There’s a beauty to this book – from the glorious cover to the simple illustrations like that of the swallow that adorn the inside pages. The writings are all evocative, enlightening, entertaining or thought provoking. It was a relief to find Timothy, Reverend Gilbert White’s tortoise, had gained weight in the year since 1775 and I found Janet Willoner’s piece about the otter read like the most beautiful poetry even though it’s a prose piece.
Now I’ve read all the elements in this lovely book, I shall treasure it and return to it again and again in the future because, to steal from Jan Freedman’s quoting of David Attenborough, this book affords ‘an innate pleasure and delight and interest and curiosity in the natural world’.
It's a lovely jewel of a book that will sit quite comfortably on a book shelf and which can be opened at whim and quite simply ,wherever you land in the text, there will be something of interest and it won’t disappoint.
If you have ever walked through a wheat field in summer, well, this snippet, written by Nicola Chester, 2016, caught my eye “…and the wheat field crackles and pops like a bowl of cereal as it ripens in the sun...” ..
Beautifully observed and with such a delicious combination of short stories, this is a book to treasure and at the same time support a really good cause.
I love how the classics mingle with modern day writings in this collection; you quickly switch from reading classics like Cider with Rosie by Laurie Lee to modern day writings of stars, butterflies and bees. Each passage reminds us of lazy summer days with beautiful butterflies flitting between flowers and drunken bees weighed down with pollen.
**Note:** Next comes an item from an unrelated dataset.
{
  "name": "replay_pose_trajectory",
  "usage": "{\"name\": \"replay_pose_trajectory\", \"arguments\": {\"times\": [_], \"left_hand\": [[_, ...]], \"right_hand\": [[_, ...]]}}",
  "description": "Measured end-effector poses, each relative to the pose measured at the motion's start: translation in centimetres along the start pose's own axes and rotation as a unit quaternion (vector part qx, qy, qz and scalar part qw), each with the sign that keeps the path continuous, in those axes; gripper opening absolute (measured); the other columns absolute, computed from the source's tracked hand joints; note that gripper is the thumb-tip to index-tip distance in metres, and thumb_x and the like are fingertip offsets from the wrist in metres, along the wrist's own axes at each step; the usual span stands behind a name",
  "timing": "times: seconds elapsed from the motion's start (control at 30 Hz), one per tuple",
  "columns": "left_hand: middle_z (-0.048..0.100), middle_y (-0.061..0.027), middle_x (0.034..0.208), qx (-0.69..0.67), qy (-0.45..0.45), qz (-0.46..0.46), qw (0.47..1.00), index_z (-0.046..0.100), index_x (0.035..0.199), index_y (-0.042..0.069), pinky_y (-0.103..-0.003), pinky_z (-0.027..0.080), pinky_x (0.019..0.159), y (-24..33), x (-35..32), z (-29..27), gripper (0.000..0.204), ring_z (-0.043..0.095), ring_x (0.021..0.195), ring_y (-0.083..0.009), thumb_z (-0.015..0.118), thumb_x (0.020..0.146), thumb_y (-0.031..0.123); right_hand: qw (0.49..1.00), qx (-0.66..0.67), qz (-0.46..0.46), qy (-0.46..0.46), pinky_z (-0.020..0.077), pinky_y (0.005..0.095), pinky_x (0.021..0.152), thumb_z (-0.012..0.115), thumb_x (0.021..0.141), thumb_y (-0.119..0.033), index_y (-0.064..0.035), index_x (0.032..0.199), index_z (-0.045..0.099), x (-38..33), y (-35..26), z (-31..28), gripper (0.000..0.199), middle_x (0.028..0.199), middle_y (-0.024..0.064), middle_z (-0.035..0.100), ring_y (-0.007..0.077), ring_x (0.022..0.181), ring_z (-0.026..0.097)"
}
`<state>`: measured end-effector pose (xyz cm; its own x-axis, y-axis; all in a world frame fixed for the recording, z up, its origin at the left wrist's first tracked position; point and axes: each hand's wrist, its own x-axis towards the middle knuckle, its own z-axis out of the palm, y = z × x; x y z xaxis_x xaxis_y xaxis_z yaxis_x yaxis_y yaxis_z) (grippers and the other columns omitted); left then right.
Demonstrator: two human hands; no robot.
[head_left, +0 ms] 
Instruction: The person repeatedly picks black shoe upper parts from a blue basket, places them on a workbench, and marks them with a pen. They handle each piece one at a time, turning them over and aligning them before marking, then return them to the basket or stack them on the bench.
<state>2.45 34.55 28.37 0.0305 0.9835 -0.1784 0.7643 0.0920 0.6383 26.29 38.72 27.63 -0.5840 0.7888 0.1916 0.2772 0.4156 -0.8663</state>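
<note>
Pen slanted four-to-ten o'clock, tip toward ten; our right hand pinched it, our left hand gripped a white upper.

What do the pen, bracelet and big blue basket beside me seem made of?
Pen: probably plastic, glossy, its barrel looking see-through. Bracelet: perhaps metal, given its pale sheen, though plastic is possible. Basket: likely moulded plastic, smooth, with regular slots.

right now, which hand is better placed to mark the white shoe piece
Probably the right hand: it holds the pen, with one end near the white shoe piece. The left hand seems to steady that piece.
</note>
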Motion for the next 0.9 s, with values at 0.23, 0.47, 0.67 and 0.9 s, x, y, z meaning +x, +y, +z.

Perhaps bees really were the origin of fairies, for what is more magical than seeing these little furry creatures buzzing around our garden? It is almost unbelievable to think that one day bees might become extinct, then fairies really will be a thing of myth and legend.
Published in conjunction with The Wildlife Trusts, the sale of each anthology helps to raise funds for trusts throughout the UK. The amazing cover of Summer perfectly captures the essence of the season and no stone is left unturned as each passage describes this most longed for season.
I chose to read an ARC and this is my honest and unbiased opinion.